# Shaved! Looks like a poodle again



## tokipoke (Sep 3, 2011)

He went from a teddy bear face and fluffy legs creative groom, to an Airedale trim, and now a shaved poodle! I love seeing his face again


----------



## NuTuPoodles (Sep 9, 2013)

that is awesome!! LOL, i dont think i have ever seen a standard with such a short cut. looks totally different. awesome "summer cut"


----------



## ChantersMom (Aug 20, 2012)

Wow!!! Beautiful!


----------



## MollyMuiMa (Oct 13, 2012)

And what a wonderful face it is!!!!


----------



## Lene (Jan 18, 2013)

Love it! and I'm sure he does as well... Good job!


----------



## Suddenly (Aug 8, 2013)

He looks great.


Sent from Petguide.com Free App


----------



## Poodlebeguiled (May 27, 2013)

He looks great. And eeeeeeezzzy to brush.

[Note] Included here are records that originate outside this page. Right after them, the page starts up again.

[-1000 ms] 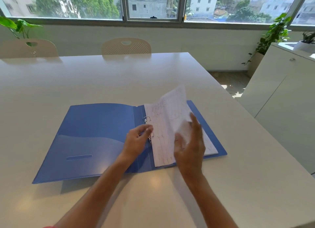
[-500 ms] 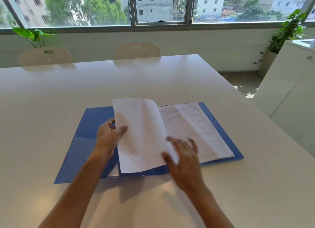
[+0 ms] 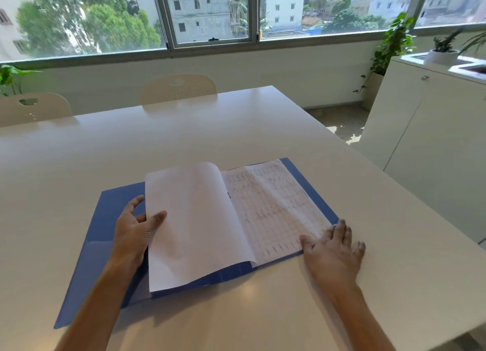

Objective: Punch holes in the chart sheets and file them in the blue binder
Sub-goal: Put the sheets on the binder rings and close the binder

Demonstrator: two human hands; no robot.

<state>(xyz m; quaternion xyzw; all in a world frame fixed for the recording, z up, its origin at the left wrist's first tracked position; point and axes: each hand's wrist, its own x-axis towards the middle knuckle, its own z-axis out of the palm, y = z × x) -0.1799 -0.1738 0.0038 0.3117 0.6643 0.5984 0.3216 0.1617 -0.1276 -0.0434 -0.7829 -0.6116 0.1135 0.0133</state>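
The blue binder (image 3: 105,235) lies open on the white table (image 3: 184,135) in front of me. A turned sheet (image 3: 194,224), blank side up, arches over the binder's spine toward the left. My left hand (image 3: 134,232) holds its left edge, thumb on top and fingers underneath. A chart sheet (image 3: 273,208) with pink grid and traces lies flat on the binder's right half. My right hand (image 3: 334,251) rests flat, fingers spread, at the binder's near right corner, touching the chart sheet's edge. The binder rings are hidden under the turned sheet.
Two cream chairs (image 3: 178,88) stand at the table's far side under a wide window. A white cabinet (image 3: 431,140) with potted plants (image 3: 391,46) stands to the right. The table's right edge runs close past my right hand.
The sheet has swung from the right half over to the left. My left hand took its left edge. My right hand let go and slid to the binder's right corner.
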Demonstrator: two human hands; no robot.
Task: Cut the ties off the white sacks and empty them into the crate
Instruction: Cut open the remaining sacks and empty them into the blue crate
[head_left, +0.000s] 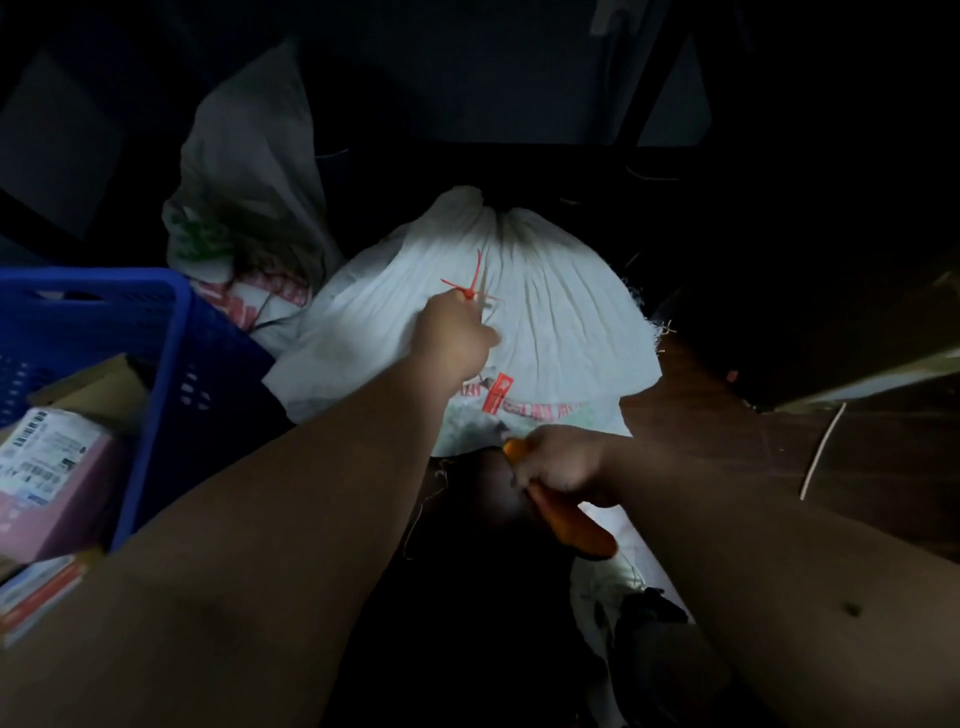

He has a lovely face.


----------



## LEUllman (Feb 1, 2010)

Would love to see a photo montage of his haircuts!


----------



## tokipoke (Sep 3, 2011)

Thanks everyone! It's so nice to have a wash 'n wear poodle! The photo montage is a great idea! stay tuned!


----------



## Countryboy (May 16, 2011)

Love it! I wish I could shave Tonka's head down that much. He could be a skinhead... just like me! 

'Cept with his skull ridges he'd look like a Klingon skinhead. lol


----------